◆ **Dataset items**
----------
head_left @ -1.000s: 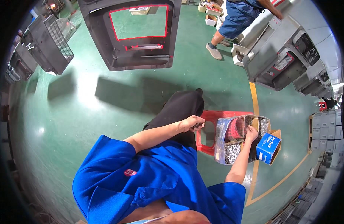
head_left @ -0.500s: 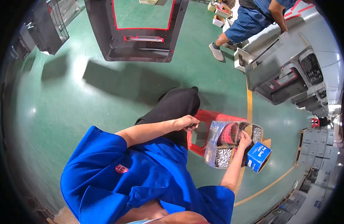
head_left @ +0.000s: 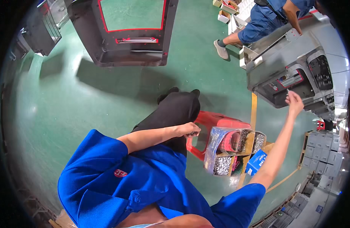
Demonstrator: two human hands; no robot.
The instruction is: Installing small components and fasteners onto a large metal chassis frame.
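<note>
My left hand (head_left: 189, 129) is closed around some small dark pieces above my knee, too small to name. To the right, my raised right hand (head_left: 294, 102) pinches a small light metal piece (head_left: 288, 91) between its fingertips. It is in front of a dark grey moulded housing (head_left: 275, 76) with a red-edged grille opening; whether it touches the housing I cannot tell. Below it, a parts box (head_left: 232, 154) wrapped in clear plastic rests by the red stool (head_left: 206, 121). Its compartments hold shiny silver pieces (head_left: 222, 166) and darker small parts (head_left: 243, 139).
A blue carton (head_left: 255, 162) stands beside the parts box. Ahead is another large dark housing (head_left: 135, 59) with a red-edged opening. A person in blue shorts (head_left: 254, 24) bends over at the upper right, near white part trays (head_left: 248, 57). Grey boxes (head_left: 315, 152) are stacked at far right.
My right hand has left the parts box and risen up and right to the grey housing, holding a small metal piece. My left hand stays closed above the knee. The view has shifted slightly.
</note>
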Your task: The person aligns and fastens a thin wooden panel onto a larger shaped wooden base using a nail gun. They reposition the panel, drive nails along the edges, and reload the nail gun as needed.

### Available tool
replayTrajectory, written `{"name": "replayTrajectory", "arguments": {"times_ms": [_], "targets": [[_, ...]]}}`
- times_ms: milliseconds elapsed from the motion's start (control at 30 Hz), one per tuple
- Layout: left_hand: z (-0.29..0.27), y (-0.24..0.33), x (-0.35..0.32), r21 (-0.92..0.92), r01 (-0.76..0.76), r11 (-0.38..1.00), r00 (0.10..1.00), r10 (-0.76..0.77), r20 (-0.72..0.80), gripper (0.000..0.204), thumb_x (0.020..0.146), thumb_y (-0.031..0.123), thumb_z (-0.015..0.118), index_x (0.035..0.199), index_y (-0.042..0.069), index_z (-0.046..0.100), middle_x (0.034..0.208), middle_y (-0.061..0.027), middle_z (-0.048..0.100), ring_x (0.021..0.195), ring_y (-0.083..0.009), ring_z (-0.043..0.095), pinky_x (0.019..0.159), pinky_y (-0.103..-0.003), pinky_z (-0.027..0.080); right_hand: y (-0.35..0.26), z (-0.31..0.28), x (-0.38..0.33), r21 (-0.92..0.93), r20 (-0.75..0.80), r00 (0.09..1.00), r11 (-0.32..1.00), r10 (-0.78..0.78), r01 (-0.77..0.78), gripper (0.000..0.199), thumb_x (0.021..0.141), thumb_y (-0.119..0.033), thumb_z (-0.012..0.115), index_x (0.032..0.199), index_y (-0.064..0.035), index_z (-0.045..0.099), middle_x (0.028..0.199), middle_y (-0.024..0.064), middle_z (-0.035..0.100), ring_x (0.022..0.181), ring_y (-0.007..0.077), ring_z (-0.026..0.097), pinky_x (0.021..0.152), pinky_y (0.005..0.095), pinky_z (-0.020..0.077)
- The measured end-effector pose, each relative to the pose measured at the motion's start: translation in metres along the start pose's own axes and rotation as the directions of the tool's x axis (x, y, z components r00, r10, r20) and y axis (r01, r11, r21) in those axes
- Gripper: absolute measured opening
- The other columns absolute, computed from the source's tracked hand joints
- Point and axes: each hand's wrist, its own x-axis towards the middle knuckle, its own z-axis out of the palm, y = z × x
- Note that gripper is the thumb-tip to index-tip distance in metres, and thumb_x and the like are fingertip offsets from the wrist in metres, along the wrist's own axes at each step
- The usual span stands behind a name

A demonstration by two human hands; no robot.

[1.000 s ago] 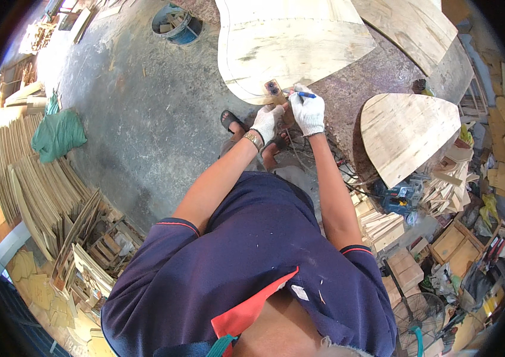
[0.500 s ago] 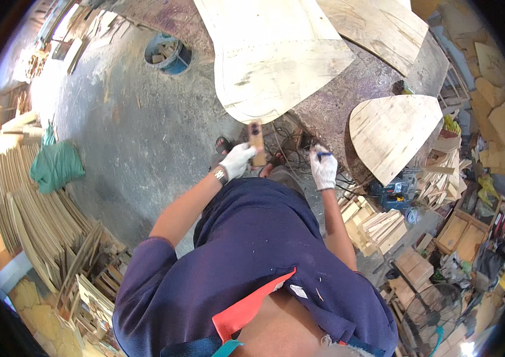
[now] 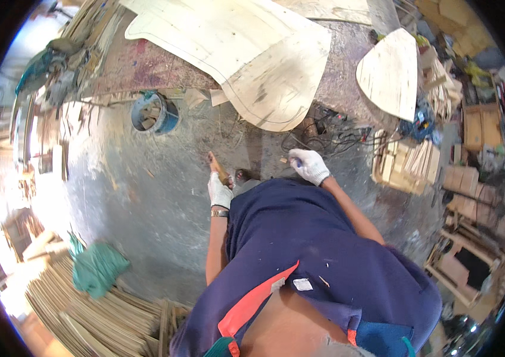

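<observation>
One wooden piece [image 3: 219,170] sits in the left hand [image 3: 221,193], a blue pen [image 3: 298,162] in the right hand [image 3: 310,167].

Upper garment: dark navy shirt [image 3: 288,229], orange-red inner placket [image 3: 255,302], small white patch [image 3: 303,284] beside the neck opening, blue collar section [image 3: 383,340]. Left hand [image 3: 221,191] and right hand [image 3: 310,166]: white knit gloves [image 3: 222,197]. Left wrist: metal-band watch [image 3: 219,213].
</observation>
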Motion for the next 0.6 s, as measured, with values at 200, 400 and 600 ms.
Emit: {"name": "replayTrajectory", "arguments": {"times_ms": [200,400,600], "targets": [[-0.076,0.086,0.005,0.234,-0.404,0.884,0.909,0.416,-0.001,0.040,0.105,0.040,0.056,0.114,0.002,0.059,0.090,-0.0096,0.067,0.067,-0.0201,0.064,0.060,-0.034,0.052,-0.100,0.032,0.037,-0.094,0.307,0.951,0.993,-0.034,0.066,0.011,0.084,-0.014,0.068,0.094,-0.0141,0.064,0.071,0.0134,0.067,0.067,0.0357,0.068,0.061,0.0458,0.0506],[-0.100,0.137,0.000,0.395,-0.549,0.737,0.833,0.524,0.179,0.040,0.102,0.023,0.065,0.131,-0.005,0.059,0.119,-0.0077,0.067,0.104,-0.0126,0.060,0.090,-0.029,0.047,-0.132,0.045,0.049,-0.025,0.075,0.991,0.994,-0.107,0.109,0.019,0.082,-0.012,0.066,0.100,-0.0121,0.062,0.077,0.0126,0.069,0.074,0.0363,0.068,0.065,0.0479,0.0509],[-0.039,0.148,-0.021,0.263,-0.518,0.814,0.839,0.422,0.344,0.018,0.094,0.006,0.071,0.111,0.004,0.063,0.103,-0.0008,0.066,0.088,-0.0089,0.061,0.076,-0.024,0.049,-0.143,0.079,0.097,0.239,-0.091,0.994,0.970,0.065,-0.042,0.030,0.086,-0.020,0.073,0.111,-0.0075,0.061,0.094,0.0114,0.071,0.081,0.0331,0.070,0.072,0.0431,0.0577]]}}
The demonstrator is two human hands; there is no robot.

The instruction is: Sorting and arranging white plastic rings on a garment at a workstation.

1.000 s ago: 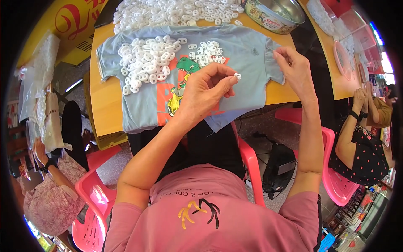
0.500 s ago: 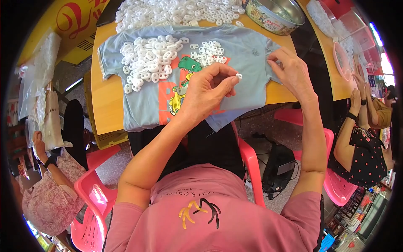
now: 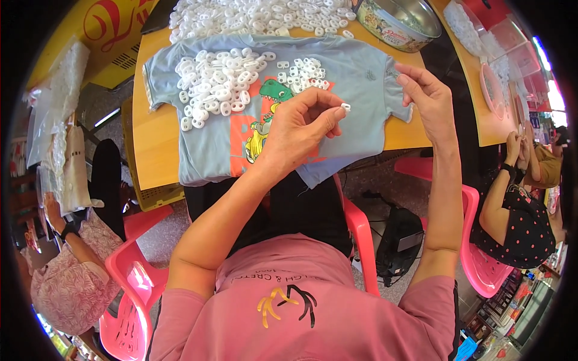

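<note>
My left hand point(image 3: 304, 123) pinches a small white plastic piece with a hole point(image 3: 345, 107) between thumb and fingertips. It hovers over the light blue T-shirt point(image 3: 355, 129) spread on the table. Up by the shirt's right sleeve is my right hand point(image 3: 428, 96), raised, thumb and index tips close together; anything between them is too small to make out. On the shirt lie a big heap of white oval two-holed pieces point(image 3: 214, 78) and a smaller heap of white blocky pieces point(image 3: 304, 73). A small dark patch point(image 3: 371, 75) shows near the sleeve; its nature is unclear.
Behind the shirt, many more white pieces point(image 3: 253, 18) cover the wooden table point(image 3: 150, 141). A round metal tin point(image 3: 400, 27) stands back right. Pink chairs point(image 3: 361, 240) and a black bag point(image 3: 400, 240) are below. Co-workers sit left point(image 3: 75, 271) and right point(image 3: 518, 222).
My right hand has moved slightly right and turned upward, away from the shirt sleeve. My left hand keeps its pinch on the white piece with almost no movement.
</note>
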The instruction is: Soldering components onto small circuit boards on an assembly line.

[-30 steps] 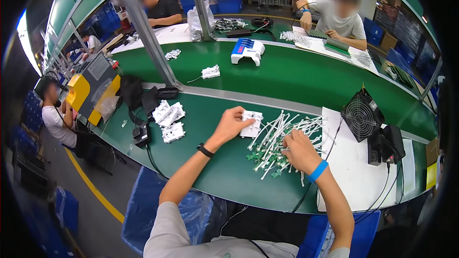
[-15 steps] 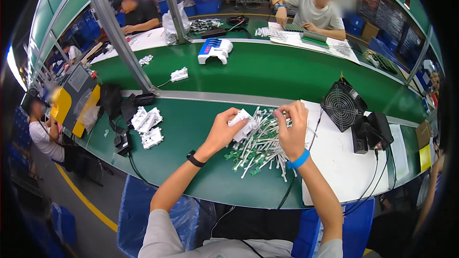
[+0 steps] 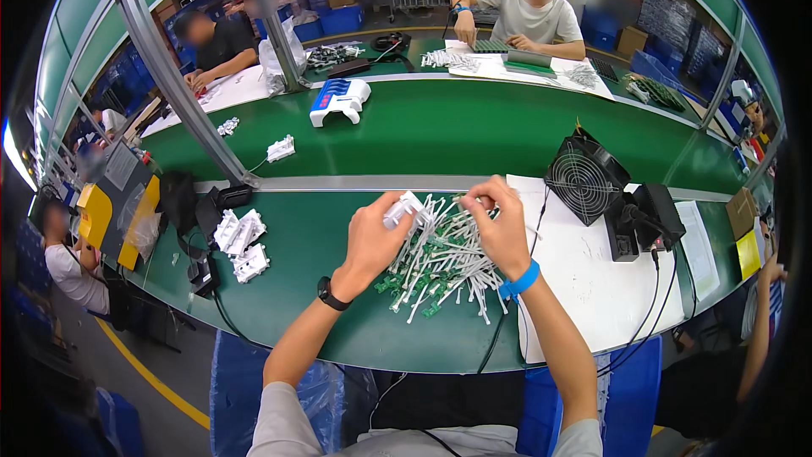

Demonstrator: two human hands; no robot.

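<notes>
My left hand (image 3: 375, 237) is closed around a small white plastic housing (image 3: 404, 208), much of it covered by the fingers. To its right, my right hand (image 3: 499, 224) has thumb and forefinger pinched together over the far edge of a heap of white cable leads (image 3: 461, 254). Whatever sits in that pinch is too small to make out. Small green circuit boards (image 3: 432, 310) lie among the leads, mostly toward the near side of the heap. Several more white plastic housings (image 3: 239, 235) are piled on the green table to the left.
A black fan (image 3: 585, 182) and black power boxes (image 3: 658, 216) with cables stand on a white sheet (image 3: 584, 305) at right. Beyond the table runs a green conveyor belt (image 3: 440, 131) carrying a white-blue device (image 3: 340, 100). A metal post (image 3: 182, 85) rises at left. Co-workers sit opposite.
My left hand has turned, so its back shows more and the white housing is more covered. My right hand's fingers remain pinched above the leads. The whole view has shifted slightly.
</notes>
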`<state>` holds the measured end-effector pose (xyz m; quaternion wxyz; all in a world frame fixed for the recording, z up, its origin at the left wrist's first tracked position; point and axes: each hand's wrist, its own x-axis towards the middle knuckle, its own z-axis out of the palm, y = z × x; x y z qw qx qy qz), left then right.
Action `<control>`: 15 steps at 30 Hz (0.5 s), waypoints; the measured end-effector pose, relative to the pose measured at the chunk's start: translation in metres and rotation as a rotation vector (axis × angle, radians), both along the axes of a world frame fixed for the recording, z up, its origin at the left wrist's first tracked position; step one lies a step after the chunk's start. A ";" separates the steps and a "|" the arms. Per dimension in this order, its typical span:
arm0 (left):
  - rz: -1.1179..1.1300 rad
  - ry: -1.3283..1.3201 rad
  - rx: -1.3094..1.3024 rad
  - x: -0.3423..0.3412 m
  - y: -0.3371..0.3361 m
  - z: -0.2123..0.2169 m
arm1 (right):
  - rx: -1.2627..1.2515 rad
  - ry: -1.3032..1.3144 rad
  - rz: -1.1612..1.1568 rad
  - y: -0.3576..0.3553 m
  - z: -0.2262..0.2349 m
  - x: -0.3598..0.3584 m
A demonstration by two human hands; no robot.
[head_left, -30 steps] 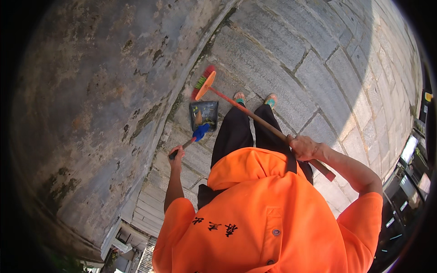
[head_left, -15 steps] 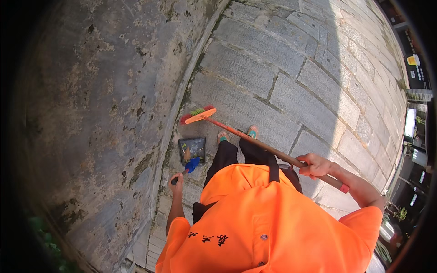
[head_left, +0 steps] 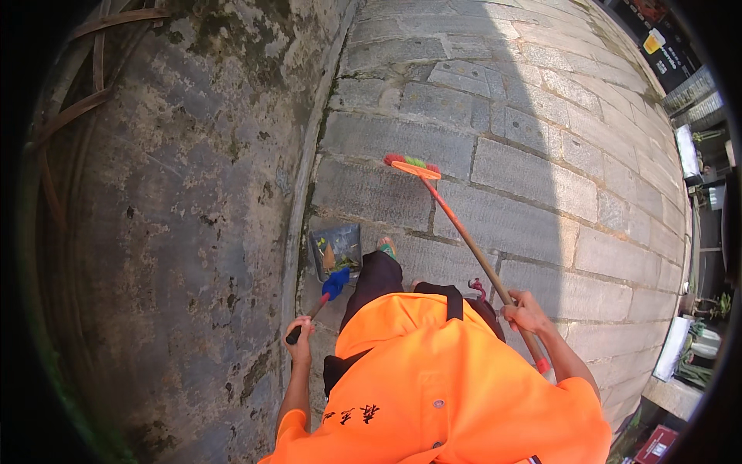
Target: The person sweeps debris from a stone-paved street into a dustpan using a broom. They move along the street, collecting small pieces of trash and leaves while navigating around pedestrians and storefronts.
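Note:
My left hand [head_left: 300, 339] is closed round the dark grip of a long-handled dustpan [head_left: 357, 246]. Its dark pan lies low beside the wall, with brown and green leaves [head_left: 330, 257] inside. A blue wrap [head_left: 335, 283] covers the handle close to the pan. In my right hand [head_left: 524, 312] is the wooden stick of a broom [head_left: 456, 220], gripped near its upper end. The broom's orange head [head_left: 415, 169], with red and green bristles, is out ahead on the paving, apart from the dustpan.
A stained, peeling wall [head_left: 201, 232] runs along my left. Stone slabs [head_left: 525, 174] spread ahead and to the right, partly sunlit. My sandalled foot [head_left: 386, 247] is beside the dustpan. Plants [head_left: 715, 305] and shopfront items line the far right; curved wooden strips [head_left: 73, 116] hang at upper left.
The broom head has swung forward and right, away from the dustpan and wall. My right hand has come lower and the stick is steeper. The dustpan stays near the wall in my left hand.

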<state>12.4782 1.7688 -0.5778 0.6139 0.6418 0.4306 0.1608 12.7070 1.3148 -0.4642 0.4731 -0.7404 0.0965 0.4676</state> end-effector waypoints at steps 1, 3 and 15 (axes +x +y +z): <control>-0.040 -0.062 0.007 0.022 0.000 0.003 | 0.009 -0.014 -0.055 0.001 -0.002 0.010; -0.039 -0.061 -0.028 0.094 0.010 -0.019 | 0.023 -0.032 -0.145 0.008 -0.015 0.034; -0.384 -0.180 -0.076 0.448 0.117 -0.045 | 0.013 -0.037 -0.488 0.101 -0.045 0.254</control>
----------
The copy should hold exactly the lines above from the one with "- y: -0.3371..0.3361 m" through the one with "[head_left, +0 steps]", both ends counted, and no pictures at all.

◆ **Solution**
  - y: -0.3371..0.3361 m
  - z: -0.2123..0.2169 m
arm1 (right):
  - rx: -1.2627..1.2515 rad
  - ry: -1.3032..1.3144 rad
  - rz: -1.1612..1.1568 rad
  - y: -0.3576..0.3553 m
  - z: -0.2262..0.2349 m
  - x: -0.3598..0.3584 m
A demonstration by two human hands; no robot.
[head_left, -30 steps] 
[head_left, -15 steps] 
[head_left, +0 steps] 

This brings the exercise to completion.